蹲在乾清儿身边的男子有些不知所措。
乾管事吓了一跳,忙让人去请侯爵府的府医,他又狠狠抽了那对母子一鞭子。
那新郎官满脸愤怒:“你女儿就是一个破鞋,揣着崽嫁到我们家,还不让我碰!”
围观的众人面面相觑:
“刚刚我还以为听错了呢,那乾家女说的是救救她的孩子?”
“这才成亲三天,怎么就有了孩子,原来这是找了一个接盘侠啊?”
“这乾家女就不是一个安分的,跟赶车的小厮混在一起了,乾家不同意,匆忙找了一户人家嫁了!”
“就是扶着她的那个,长得倒是挺英俊的,可惜乾家看不上他的家世!”
“不对呀,我听说这乾家女看上的可是侯爵府的大少爷,我还看见两个人在巷子里拉拉扯扯的呢?”
“我也听说了,南家老夫人不同意这女子嫁进侯爵府,没想到会匆忙嫁人,原来是有了孩子呀?”
“我呸,这一家平时就狗仗人势,这也太不要脸了……”
在原主的记忆里,这个乾清儿平时飞扬跋扈惯了,还给南篱使过不少绊子。
现在乾清儿的孩子是保不住了,真是自作孽不可活。
南篱脑子转的飞快,这乾家跟南昌鸣的钱家不会有什么联系吧?
周嬷嬷掌握着侯爵府的秘密,就算这样,她女儿都没能嫁进伯爵府,这有些说不过去呀?
南篱可不想管他们这些破事,越乱越好,她趁着混乱,快速闪身进了乾管事的宅子,搜寻起来。
很快,南篱发现一处暗室,但里面的金银珠宝并不多。
只要是财物,南篱从不嫌少,一件不留全部收走。
南篱又在主院的寝室里搜刮了一番,婢女都出去看热闹了,在内室床上养伤的周嬷嬷听到窸窸窣窣的声音,冷声道:“是谁在外面?”
南篱根本就没有搭理她,她找到几张房契,除了几间铺子之外,还有一处宅子。
南篱记下上面的地址,快速奔着那几处铺子去了,首饰铺、胭脂铺、成衣铺,虽然都是普通货,但也是用钱购置回来的,将来可以赏给那些会做事的人用,她把里面的东西全部收走。
一件不留。
南篱最后来到了那处隐蔽的宅子,她微勾嘴角,周嬷嬷肯定会提防秦氏的,女儿没能进入侯爵府,必然也会得到一大笔钱财的赔偿。
这处宅子很大,里面灯光点点,有人在来回走动。
南篱快速闪身进去,很快发现一处暗室,不出所料,这里藏有大量的金银珠宝。
南篱眸光闪动,这周嬷嬷和乾管事这么多年没少贪污,这比侯爵府可富有多了,难怪她心甘情愿做一个管事嬷嬷?

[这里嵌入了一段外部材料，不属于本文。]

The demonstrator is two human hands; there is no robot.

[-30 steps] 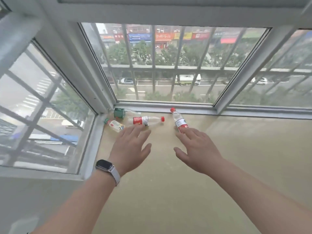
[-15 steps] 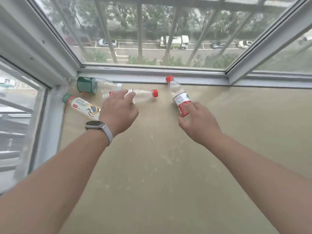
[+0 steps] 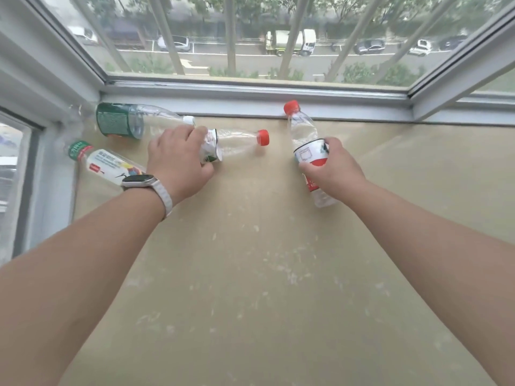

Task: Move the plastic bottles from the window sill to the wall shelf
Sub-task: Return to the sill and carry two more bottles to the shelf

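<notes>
Bottles: 1 (image 3: 237,140) in left hand (image 3: 178,162), 1 (image 3: 305,135) in right hand (image 3: 333,169).

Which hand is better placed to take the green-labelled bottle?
Left, probably: the left hand, gripping one red-capped bottle, is beside the green-labelled bottle; the right hand holds the other red-capped bottle farther right.

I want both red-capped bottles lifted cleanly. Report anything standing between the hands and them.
Nothing visible does: the left hand grips the sideways red-capped bottle at its label, the right hand grips the other red-capped bottle. The wall shelf is out of view.
</notes>
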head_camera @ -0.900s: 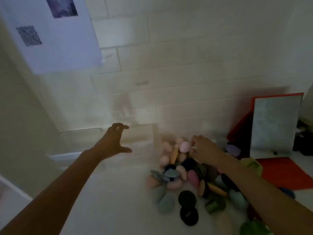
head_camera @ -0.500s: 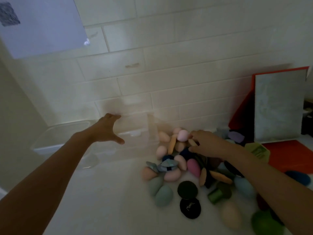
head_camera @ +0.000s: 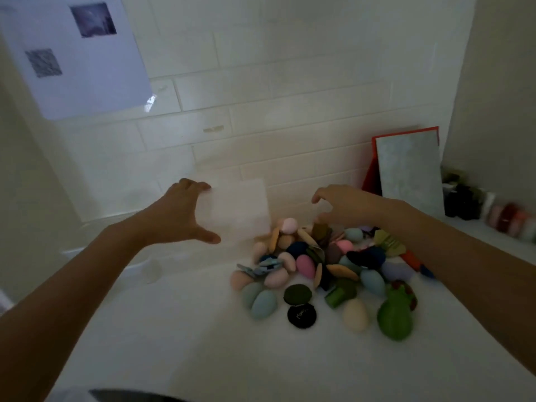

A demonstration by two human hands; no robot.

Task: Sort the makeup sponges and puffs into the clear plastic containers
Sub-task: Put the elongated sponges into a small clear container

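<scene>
Clear container (head_camera: 240, 211) barely visible, left hand (head_camera: 174, 219) gripping

The worktop (head_camera: 174, 329) is white; the wall tiles (head_camera: 290, 82) are off-white in a brick pattern. The sheet of paper (head_camera: 87, 76) is white with two dark grey squares. The clear container (head_camera: 240, 210) looks milky. In the pile lie a black puff (head_camera: 301, 315), green sponge (head_camera: 396, 317), pale blue sponge (head_camera: 264, 304) and pink sponge (head_camera: 305, 266). The mottled grey panel (head_camera: 409, 172) has a red border.

Both bare arms reach forward. The left hand (head_camera: 185, 216) grips the clear container (head_camera: 237, 210) by its end, fingers (head_camera: 197, 187) above and thumb below. The right hand (head_camera: 345, 206) hovers palm-down, loosely curled.
</scene>
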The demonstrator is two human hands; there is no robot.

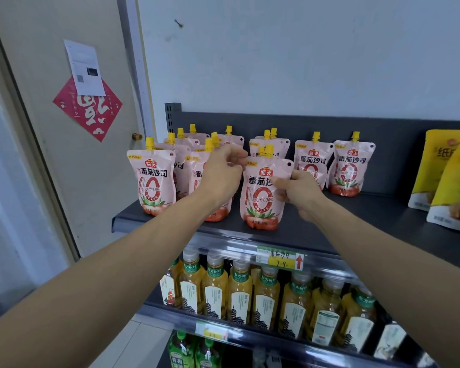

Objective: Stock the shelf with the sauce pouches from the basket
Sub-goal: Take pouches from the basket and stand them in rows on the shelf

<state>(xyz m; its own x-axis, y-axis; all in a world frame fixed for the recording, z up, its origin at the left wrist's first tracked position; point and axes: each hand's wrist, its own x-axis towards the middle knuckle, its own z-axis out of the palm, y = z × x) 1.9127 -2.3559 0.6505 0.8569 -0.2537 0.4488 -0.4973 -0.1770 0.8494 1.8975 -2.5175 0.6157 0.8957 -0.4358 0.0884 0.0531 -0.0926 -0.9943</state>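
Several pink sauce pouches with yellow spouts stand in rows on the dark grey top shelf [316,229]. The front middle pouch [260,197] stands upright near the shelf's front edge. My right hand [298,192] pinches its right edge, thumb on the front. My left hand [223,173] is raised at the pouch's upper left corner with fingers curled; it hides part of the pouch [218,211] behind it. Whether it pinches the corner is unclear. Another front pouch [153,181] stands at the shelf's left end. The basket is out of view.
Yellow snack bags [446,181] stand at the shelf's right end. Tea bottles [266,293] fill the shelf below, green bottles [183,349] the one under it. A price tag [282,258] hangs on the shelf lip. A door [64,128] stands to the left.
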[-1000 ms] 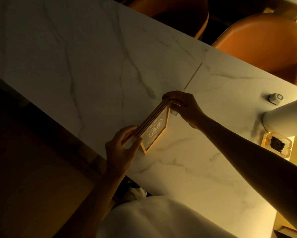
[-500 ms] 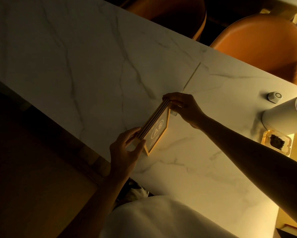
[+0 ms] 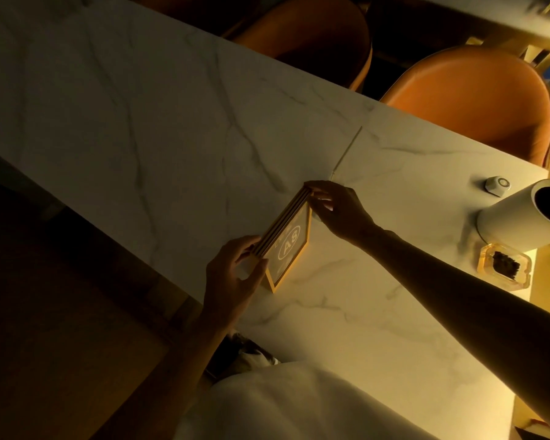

南篱挥动手镯,把所有金银财物收进画境,她最喜欢这种零元购。
南篱过境,一金不留。
不仅如此,南篱在书房发现有大量的书信证据,上面记录有南昌鸣贪污受贿,还有他和秦氏对老伯爵一家的所作所为。
南篱越看越心惊,南昌鸣和秦氏手段卑劣至极,他们谋划多年,一点一点渗透,最后把南家的资产和资源占为己有。
最后,在老伯爵老夫妻临终之际,再把所有真相告诉他们,活活气死了两位老人!
还有原主母亲,也是如法炮制,手段无耻至极。
南篱紧紧捏着信笺,恨不得立马杀回侯爵府去,把他们碎尸万段!
南篱咬紧牙关,把所有信笺收进了空间,不能让这些畜牲死得太容易了!
正在这时,突然一个黑影闪身进来,南篱忙躲到屏风后面。
一阵窸窸窣窣的声音过后,那人咦了一声,仿佛有些不可置信,随后心不甘情不愿的离开。
南篱跟在他后面离开,回到了老伯爵府。
流云进入厅堂,他摘下黑色面巾,垂头丧气。
纪桓看到他回来,忙问道:“怎么样了,搜到了没有?”
流云摇摇头,猛地灌下一碗水,恨恨道:“什么都没有,这事很是蹊跷!”
纪桓也是长长叹了一口气:“我去搜刮周嬷嬷的铺子,发现里面都空了,就像被洗劫过一样!”
他随即想到了什么,惊异道:“你不觉得这跟南家、丞相府当时被偷家的情形很像吗?”
“情形很像吗?”
南篱从外面走进来,纪桓和流云听到声音,快速拔刀。
纪桓看到南篱,眼底闪过惊喜:“大小姐,你回来了?”
流云望了一眼后面,见空无一人,忙问道:“阁主去哪里了?”
南篱坐到主位,她不慌不忙给自己到了一杯茶:“哥哥在青州!”
“青州?”
两个人异口同声,相互看了一眼,满脸不可置信。
也就两天不见,怎么可能到了青州?
南篱喝了一口茶水:“哥哥让我把你们带过去!纪桓有公务在身,不方便,可以让翎鹰阁其他人去帮忙!”
“是打土豪分田地吗?我去!”纪桓早就想见识一下,那是怎样一种情形?
“我也去,我得去保护阁主!”南翎手无缚鸡之力,流云最放心不下,他不在身边,万一出点什么状况,可怎么办?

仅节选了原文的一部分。